While I have made my decision, sometimes I do regret what I've done, broke the commitments that realisticly must be upheld for our people and culture to survive admist being a minority where-ever we go and globalisation. 

Now my wife's issue is with the church, as her beliefs has drifted further and further away from the doctrine the longer she stuck around with me, making her unable to find the support she needs to open up her own church where she had wanted to dedicate it to complete tolerance, acceptance, and non-judgemental attitudes towards any and all - including and especially women of her past profession.

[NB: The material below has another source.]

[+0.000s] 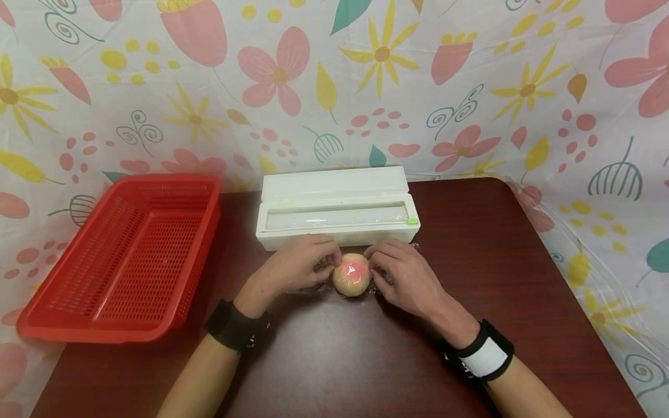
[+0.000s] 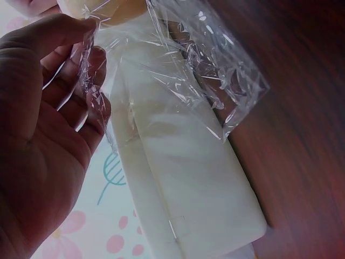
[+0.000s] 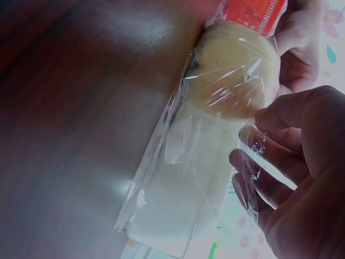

She admits she does think about it sometimes but told me that she believes this is where her god wants her to be. Me... I don't have the luxury of faith. I know that I will NOT abandon my wife and daughter, but it does pain me to know that I'm contributing to my people's extinction. How does one deal with a regret like that?


----------



## Goldmember357 (Jan 31, 2012)

never lose yourself EVER

unless that person really needs changing and is a harm to themselves and others. Otherwise i say it again DO NOT LOSE YOURSELF

you do not want to have regrets those will lead to issues "e.g. jealousy, anger hate suffering.


----------



## dymo (Jan 2, 2012)

This again?

If you could go back in time and never date her, never have a child with her and never marry her, would you? If you could go back and choose racial purity over the life you have now, would you do it? If you did, I suspect you'd have a much deeper set of regrets.

I doubt your wife truly knows what God's plan is. What she does know is where she wants to be. With them or with you.


----------



## RandomDude (Dec 18, 2010)

Yeah that's true... *sighs*

Guess I would have to face the consequences of whichever decision I made regardless, I don't know if I did the right thing, or the moral thing - there's not really right and wrong in this. But yeah, I can't really imagine my life without my wife at this point...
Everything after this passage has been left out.